One

“One Ring to rule them all”

– J.R.R. Tolkien, The Lord of the Rings

It has been done.

LibreOffice is now build by one instance of make that is aware of the whole dependency tree. According to my master development build (that is: a build without localization, help, extensions) yesterday, this instance of make now knows about

126.501 targets from 1.717 makefiles

and has a complete view of how they relate to each other. The memory usage of make is at 207 MiB, only slightly overshooting the initial estimations done in the early days of gbuild of 170-190MiB (counting in that the codebase changed a lot in two years, the estimate is actually really good). Given that recursive make is considered harmful and that LibreOffice — one of the biggest open source projects, with huge dependencies and doing releases on three platforms (Windows, OS X and Unix — a lot more if you separate the different Unix flavours), can do this — there is little excuse left for other projects to not follow suit.

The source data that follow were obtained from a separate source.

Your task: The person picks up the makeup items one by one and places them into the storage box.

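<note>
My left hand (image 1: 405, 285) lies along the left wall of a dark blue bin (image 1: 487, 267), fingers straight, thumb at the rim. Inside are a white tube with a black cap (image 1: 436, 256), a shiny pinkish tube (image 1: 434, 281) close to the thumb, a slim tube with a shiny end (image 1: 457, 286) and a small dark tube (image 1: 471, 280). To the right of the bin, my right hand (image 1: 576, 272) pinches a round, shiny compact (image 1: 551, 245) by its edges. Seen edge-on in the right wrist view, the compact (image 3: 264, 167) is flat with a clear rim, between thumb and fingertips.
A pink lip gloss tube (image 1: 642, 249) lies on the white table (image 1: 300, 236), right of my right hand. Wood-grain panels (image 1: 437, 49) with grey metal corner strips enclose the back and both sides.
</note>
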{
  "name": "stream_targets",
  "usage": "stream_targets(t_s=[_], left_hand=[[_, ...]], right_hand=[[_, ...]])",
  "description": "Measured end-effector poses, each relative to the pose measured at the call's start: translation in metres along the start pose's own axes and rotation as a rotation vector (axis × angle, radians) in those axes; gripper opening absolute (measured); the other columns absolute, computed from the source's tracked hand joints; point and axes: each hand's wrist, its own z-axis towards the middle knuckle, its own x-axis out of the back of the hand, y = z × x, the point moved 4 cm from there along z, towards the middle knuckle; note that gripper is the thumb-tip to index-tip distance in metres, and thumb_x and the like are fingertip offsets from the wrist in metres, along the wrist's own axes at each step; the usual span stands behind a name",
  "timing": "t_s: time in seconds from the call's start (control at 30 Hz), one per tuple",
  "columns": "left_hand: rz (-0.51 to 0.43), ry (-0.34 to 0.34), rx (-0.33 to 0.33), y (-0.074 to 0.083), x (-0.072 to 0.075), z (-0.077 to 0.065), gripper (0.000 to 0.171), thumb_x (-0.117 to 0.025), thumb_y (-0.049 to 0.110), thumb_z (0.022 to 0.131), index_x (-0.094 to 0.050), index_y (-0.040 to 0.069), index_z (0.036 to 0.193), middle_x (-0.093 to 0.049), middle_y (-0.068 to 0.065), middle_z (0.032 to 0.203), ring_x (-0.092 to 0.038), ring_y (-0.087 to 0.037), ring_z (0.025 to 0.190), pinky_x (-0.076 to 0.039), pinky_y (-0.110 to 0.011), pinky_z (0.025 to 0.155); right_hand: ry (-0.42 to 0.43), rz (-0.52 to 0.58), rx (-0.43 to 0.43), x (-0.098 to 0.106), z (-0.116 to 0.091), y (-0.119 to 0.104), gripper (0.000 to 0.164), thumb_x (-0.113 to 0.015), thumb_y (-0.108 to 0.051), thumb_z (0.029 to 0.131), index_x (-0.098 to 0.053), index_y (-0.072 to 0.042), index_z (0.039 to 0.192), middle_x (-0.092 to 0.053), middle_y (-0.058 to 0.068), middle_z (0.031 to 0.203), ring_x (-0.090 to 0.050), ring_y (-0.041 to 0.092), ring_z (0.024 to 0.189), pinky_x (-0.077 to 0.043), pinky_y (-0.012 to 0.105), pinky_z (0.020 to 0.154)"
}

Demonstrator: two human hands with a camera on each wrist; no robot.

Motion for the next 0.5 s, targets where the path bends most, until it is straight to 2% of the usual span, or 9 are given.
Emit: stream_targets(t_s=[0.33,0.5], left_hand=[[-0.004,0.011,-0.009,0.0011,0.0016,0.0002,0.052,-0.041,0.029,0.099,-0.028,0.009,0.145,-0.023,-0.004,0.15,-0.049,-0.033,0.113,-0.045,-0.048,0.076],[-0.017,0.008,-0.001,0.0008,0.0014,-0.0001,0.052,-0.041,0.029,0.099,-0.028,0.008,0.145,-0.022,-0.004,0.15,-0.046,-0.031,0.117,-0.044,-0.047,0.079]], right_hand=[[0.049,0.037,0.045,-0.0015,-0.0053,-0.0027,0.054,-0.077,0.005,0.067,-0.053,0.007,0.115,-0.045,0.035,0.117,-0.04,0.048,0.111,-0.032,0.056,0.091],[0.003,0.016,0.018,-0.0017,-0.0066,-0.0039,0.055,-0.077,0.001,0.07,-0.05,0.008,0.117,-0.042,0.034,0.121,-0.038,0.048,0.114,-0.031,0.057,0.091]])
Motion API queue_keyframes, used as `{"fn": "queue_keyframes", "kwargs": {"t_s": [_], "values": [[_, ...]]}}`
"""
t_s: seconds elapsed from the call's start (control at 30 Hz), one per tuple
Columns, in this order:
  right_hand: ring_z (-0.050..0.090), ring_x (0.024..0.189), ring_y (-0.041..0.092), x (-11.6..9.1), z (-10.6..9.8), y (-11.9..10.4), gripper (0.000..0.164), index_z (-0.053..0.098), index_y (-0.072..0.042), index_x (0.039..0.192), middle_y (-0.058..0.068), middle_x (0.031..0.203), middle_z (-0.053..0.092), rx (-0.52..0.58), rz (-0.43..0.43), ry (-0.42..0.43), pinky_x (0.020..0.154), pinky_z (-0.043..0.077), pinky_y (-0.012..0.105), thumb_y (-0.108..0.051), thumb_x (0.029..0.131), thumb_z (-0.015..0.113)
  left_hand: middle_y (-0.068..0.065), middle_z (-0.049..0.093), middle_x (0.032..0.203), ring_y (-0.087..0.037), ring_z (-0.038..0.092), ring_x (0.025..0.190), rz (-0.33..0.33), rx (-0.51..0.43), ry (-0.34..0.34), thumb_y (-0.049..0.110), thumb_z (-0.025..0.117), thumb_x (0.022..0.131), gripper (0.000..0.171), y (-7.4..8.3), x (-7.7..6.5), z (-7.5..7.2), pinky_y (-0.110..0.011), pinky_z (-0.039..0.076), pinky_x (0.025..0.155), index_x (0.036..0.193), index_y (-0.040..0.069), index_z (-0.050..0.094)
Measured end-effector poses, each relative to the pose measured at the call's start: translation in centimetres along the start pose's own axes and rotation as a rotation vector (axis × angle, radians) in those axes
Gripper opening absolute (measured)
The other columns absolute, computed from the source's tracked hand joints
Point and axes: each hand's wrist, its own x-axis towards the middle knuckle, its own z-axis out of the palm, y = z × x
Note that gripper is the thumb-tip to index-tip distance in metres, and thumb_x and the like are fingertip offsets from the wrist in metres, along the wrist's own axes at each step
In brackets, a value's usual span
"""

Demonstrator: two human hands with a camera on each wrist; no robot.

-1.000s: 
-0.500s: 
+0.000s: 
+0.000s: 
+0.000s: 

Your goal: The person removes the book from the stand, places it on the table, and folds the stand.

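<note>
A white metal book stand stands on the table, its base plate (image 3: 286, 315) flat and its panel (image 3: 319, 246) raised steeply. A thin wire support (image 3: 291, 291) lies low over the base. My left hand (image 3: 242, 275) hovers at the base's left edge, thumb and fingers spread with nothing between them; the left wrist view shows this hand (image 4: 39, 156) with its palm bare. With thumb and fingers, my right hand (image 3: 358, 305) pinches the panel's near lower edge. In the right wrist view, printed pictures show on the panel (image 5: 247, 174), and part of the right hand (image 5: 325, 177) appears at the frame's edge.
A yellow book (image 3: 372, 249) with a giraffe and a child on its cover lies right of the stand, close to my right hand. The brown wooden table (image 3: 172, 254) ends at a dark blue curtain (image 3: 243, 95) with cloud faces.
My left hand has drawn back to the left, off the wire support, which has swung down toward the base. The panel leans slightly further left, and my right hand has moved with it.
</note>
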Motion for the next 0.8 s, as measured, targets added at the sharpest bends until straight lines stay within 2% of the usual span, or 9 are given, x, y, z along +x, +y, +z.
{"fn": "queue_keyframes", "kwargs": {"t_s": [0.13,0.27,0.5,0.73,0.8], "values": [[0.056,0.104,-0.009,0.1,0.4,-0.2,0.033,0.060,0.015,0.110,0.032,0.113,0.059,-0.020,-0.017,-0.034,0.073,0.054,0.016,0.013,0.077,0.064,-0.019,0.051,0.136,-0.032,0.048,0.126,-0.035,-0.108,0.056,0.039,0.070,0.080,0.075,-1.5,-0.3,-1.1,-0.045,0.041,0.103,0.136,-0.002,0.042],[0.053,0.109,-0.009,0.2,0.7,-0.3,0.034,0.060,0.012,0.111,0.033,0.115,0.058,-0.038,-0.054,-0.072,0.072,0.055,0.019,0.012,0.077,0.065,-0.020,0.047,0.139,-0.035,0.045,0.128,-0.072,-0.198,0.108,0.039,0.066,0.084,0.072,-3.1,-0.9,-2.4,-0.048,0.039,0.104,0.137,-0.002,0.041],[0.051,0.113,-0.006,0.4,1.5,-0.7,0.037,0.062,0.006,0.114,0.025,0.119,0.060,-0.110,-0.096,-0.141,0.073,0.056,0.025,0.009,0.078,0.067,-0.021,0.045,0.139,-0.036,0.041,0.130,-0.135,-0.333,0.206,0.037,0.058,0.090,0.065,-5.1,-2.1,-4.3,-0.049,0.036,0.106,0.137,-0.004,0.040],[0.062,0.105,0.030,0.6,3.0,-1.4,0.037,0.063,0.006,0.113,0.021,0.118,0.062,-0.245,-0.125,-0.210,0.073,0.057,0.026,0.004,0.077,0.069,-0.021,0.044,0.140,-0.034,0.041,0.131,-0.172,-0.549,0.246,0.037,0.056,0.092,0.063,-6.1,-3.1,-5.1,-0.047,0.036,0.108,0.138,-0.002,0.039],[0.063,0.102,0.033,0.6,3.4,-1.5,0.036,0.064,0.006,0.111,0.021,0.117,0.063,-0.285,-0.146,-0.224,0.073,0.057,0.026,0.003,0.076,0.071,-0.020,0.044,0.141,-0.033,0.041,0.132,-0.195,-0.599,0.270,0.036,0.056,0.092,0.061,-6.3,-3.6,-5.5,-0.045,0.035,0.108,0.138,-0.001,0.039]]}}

On my machine, checking if anything needs to be rebuild in LibreOffice now takes ~28.7sec (or 37.2sec when also running the default sanity checks along that). That might sound a lot, but consider the scale! And it is a long way from the old OpenOffice.org build system that we came from: Just from my memory, it took about 5 Minutes to do that on the old build system. On Windows it took almost 30 Minutes to find out that there is nothing to do. One of my earliest talks (Slide 29) on the topic of gbuild compared the performance of partial build, if you find these numbers hard to believe. Oh, and of course you still can check for updating only a subset of LibreOffice (a “module” – e.g. Writer) and that takes only 2-3 seconds even for the biggest ones.

How gbuild spends the 37 seconds to ensure that nothing need to be rebuild: orange = reading the definition of targets (singlethreaded, CPU-bound), grey = stat'ing and checking the filesystem, blue = running sanity tests (multithreaded)

How gbuild spends the 37 seconds to ensure that nothing need to be rebuild: orange = reading/parsing the makefiles (singlethreaded), grey = stat’ing and checking the filesystem, blue = running sanity tests (multithreaded)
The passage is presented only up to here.